The problem: Write out exactly the first lines of the listing, ending on the line that contains "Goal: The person".

Data provided:
⟨

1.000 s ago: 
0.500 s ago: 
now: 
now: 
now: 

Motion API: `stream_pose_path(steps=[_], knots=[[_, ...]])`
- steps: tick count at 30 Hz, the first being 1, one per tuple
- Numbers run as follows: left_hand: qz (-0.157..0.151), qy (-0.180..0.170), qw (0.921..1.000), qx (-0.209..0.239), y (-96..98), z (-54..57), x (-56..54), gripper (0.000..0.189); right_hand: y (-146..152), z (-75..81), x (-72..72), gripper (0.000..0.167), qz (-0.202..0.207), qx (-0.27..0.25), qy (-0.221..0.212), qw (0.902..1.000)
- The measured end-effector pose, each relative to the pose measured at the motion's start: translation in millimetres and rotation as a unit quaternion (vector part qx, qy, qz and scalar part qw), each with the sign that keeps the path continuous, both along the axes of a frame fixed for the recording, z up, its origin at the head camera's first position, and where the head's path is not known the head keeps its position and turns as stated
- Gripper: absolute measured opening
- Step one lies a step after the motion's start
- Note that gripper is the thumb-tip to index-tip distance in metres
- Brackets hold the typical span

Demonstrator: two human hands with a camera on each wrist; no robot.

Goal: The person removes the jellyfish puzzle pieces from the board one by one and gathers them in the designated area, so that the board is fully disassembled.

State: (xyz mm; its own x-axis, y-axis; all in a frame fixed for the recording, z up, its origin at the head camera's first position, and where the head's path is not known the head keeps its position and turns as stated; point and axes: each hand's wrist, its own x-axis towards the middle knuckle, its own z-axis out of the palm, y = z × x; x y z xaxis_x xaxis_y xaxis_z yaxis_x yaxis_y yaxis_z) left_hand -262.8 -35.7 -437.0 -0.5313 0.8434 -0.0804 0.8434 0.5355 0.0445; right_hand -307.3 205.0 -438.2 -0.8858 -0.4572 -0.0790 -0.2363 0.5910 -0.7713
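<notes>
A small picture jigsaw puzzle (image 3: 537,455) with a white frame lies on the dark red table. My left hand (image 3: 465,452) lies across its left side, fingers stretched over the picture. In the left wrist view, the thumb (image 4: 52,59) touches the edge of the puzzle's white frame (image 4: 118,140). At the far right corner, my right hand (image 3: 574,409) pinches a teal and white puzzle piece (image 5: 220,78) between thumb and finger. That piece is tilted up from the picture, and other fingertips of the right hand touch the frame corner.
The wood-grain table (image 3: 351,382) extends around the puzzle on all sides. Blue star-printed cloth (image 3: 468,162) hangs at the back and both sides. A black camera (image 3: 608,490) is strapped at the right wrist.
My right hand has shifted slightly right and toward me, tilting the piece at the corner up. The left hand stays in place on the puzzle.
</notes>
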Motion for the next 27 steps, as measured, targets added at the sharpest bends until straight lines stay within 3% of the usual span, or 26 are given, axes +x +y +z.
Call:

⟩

Expected answer:
1.000 s ago: 
0.500 s ago: 
now: 
now: 
now: 

Motion API: `stream_pose_path(steps=[_], knots=[[_, ...]])`
- steps: tick count at 30 Hz, the first being 1, one per tuple
- Numbers run as follows: left_hand: qz (-0.157..0.151), qy (-0.180..0.170), qw (0.921..1.000), qx (-0.209..0.239), y (-96..98), z (-54..57), x (-56..54), gripper (0.000..0.189); right_hand: y (-146..152), z (-75..81), x (-72..72), gripper (0.000..0.167), qz (-0.202..0.207), qx (-0.27..0.25), qy (-0.221..0.212), qw (0.902..1.000)
- The measured end-effector pose, each relative to the pose measured at the motion's start: translation in millimetres and rotation as a unit quaternion (vector part qx, qy, qz and scalar part qw), each with the sign that keeps the path continuous, both along the axes of a frame fixed for the recording, z up, its origin at the head camera's first position, and where the head's path is not known the head keeps its position and turns as stated
- Gripper: absolute measured opening
- Step one lies a step after the motion's start
- Note that gripper is the thumb-tip to index-tip distance in metres
- Brackets hold the typical span

Demonstrator: two human hands with a camera on each wrist; no robot.

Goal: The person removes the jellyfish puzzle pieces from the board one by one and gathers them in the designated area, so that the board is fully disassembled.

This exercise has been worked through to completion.